Sometimes you might lash out right back, not gonna take this shit anymore, escalating the war of words and painful barbs, as “love” takes some deformed shape you don’t recognize at all and you just keep adding insult to injury, determined not to get backed into a corner. You might throw your shoe, hoping to scare the storm away, force it back, those slippery droplets of venom leaking through anyway, flooding the space between the two of you, until you are both ankle-deep and one of you decides to end the madness.

After the storm? Well, what can you do, really, but pick up the broken pieces and weep.

“Snag It”

Another 10 minute prompt writing, without lifting the pen for 10 minutes straight:

“Snag It”

Snag it. Snag that fish swimming so quickly through the salty ocean waves. Tempt him with your bait of shrimp, “cut bait” of other unfortunate fish in bits, pulled from your freezer for just this day.

Snag it. Snag it, reel it in, growing heavier with each crank of the reel. Feel the jerky movement through the steady waves, pulling back to snag it. To test it. Is it just a wave? The ocean’s wave action? Or is it really a fish? A good catch, or just a little sucker? Or one that knowingly nibbles the bait off your hook and goes on swimming his merry little way on down the beach?

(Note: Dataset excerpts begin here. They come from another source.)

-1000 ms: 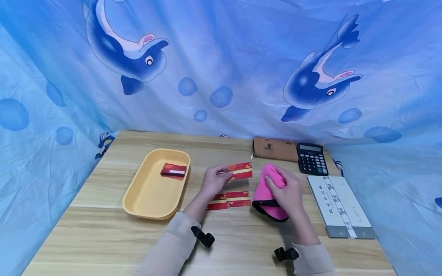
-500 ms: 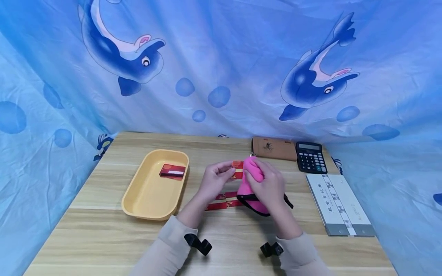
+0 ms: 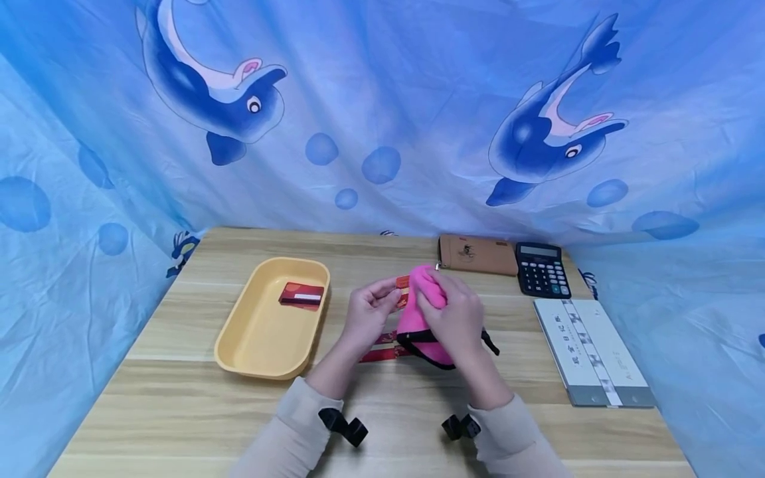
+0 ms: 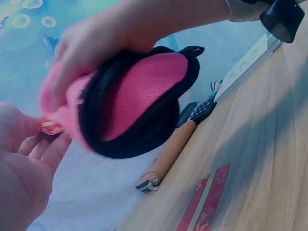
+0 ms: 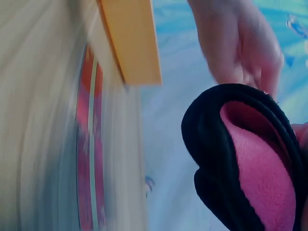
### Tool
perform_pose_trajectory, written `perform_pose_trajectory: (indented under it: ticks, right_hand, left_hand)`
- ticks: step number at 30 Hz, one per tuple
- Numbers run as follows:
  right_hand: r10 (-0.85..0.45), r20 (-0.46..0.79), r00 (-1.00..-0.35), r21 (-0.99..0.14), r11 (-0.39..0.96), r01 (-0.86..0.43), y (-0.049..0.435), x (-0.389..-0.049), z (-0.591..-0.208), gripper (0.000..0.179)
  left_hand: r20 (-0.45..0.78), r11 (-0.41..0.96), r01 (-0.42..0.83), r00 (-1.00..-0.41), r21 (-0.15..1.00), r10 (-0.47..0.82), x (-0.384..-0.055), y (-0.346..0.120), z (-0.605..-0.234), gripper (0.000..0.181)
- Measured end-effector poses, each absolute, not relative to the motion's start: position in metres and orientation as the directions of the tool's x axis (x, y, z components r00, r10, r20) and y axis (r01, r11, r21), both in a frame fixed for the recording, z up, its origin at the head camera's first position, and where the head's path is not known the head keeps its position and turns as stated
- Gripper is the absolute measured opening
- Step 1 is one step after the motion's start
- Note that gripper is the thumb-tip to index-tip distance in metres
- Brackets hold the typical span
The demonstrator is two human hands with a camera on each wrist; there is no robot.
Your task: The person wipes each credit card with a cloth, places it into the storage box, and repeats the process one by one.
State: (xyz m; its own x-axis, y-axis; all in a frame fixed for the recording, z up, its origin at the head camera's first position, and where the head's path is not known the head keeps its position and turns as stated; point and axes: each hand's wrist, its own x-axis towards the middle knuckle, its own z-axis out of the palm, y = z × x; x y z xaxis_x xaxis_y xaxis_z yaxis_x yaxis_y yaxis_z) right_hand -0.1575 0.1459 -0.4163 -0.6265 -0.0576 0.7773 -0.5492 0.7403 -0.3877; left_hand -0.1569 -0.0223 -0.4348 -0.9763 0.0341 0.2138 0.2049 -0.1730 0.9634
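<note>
A blue curtain (image 3: 382, 86) printed with dolphins and bubbles hangs behind and around a light wooden table (image 3: 179, 418). From the head view, we look down on two arms in pale sleeves (image 3: 301, 421). The left hand (image 3: 366, 317) pinches a red and yellow card (image 3: 402, 283) between thumb and fingers, raised above the table. The right hand (image 3: 457, 315) holds a bunched pink cloth (image 3: 412, 320) with black edging in a full grip, and the cloth hides the card's right end. Nearer to the person, below the cloth, we find more red cards (image 3: 378, 355) flat on the table, partly covered from sight. To the left stands a yellow tray (image 3: 263, 345) with red cards at its right side, the upper one (image 3: 301, 294) showing a dark stripe. At the back right lie a brown wallet (image 3: 478, 254) and, just beside it, a black calculator (image 3: 540, 271); a pale notebook (image 3: 592, 352) lies in front of the calculator.

From the left wrist, we see the held card's end between the left fingers and the cloth, whose black-edged folds gape toward us.

From the right wrist, we see the flat cards, blurred, end to end; the right hand barely shows, so we cannot tell its grip there.
</note>
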Motion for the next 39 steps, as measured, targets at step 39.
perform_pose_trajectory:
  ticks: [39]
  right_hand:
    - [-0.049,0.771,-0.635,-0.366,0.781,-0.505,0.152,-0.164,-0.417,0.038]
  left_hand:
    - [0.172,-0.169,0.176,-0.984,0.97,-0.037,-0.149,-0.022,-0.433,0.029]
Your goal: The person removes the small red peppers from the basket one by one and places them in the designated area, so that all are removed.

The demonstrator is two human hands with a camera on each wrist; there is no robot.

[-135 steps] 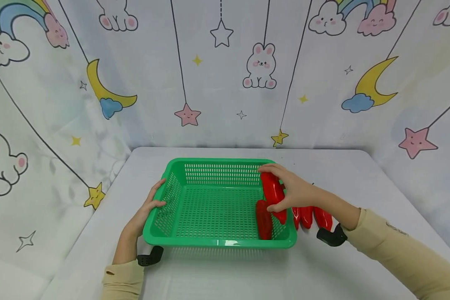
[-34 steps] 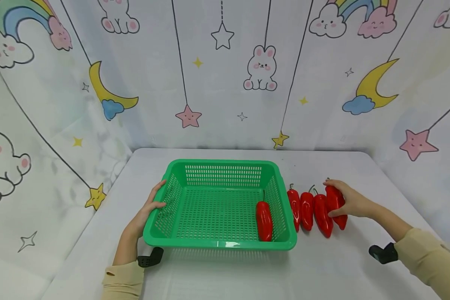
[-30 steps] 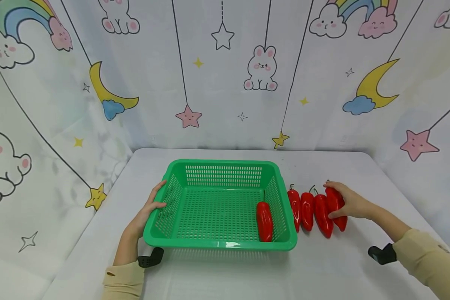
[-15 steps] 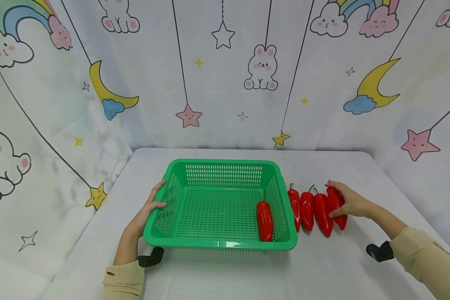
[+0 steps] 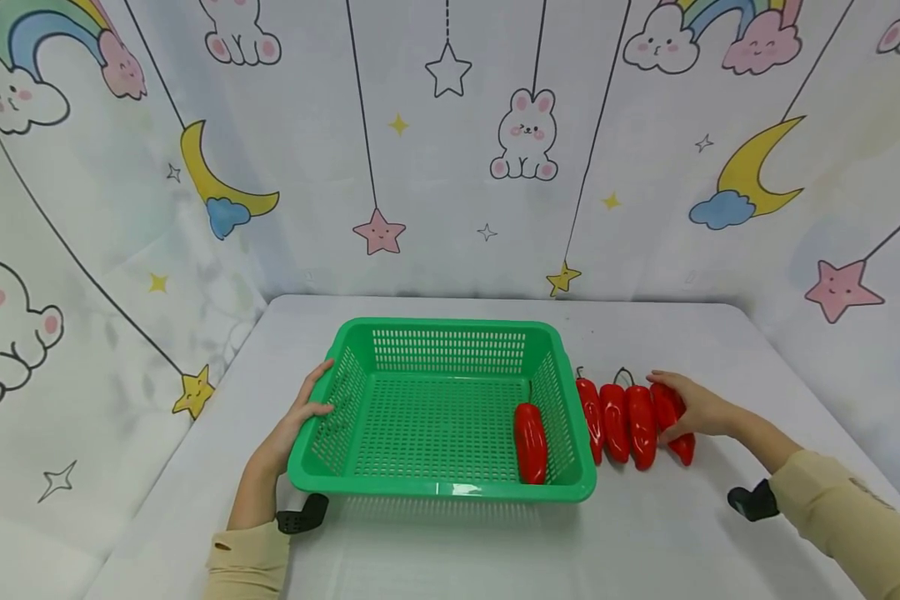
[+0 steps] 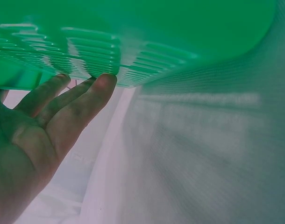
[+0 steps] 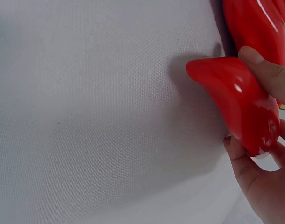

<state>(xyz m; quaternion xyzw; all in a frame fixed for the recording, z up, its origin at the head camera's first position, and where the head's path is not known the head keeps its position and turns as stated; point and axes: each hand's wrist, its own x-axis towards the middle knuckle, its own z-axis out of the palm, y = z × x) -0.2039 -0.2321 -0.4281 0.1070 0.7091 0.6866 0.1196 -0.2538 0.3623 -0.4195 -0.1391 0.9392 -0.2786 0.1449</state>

I love the feel of the nibble. The patient waiting, the lazy day spent absorbing the endless sounds of the churning surf. But really I don’t want to clean a fish, or even cook it up. Let’s go out to Captain Pete’s for a seafood dinner after we go in from this glorious day of fishing and shelling and swimming, showering off the sticky, salty day.

Snag it. Snag the beauty of the day. Snag the peaceful ions, absorbing them into the very fiber of your being. But let’s throw back any fish we snag. Better yet, let them eat bait. Let them eat all the bait while we wait, and wait, and breathe in the peace of God.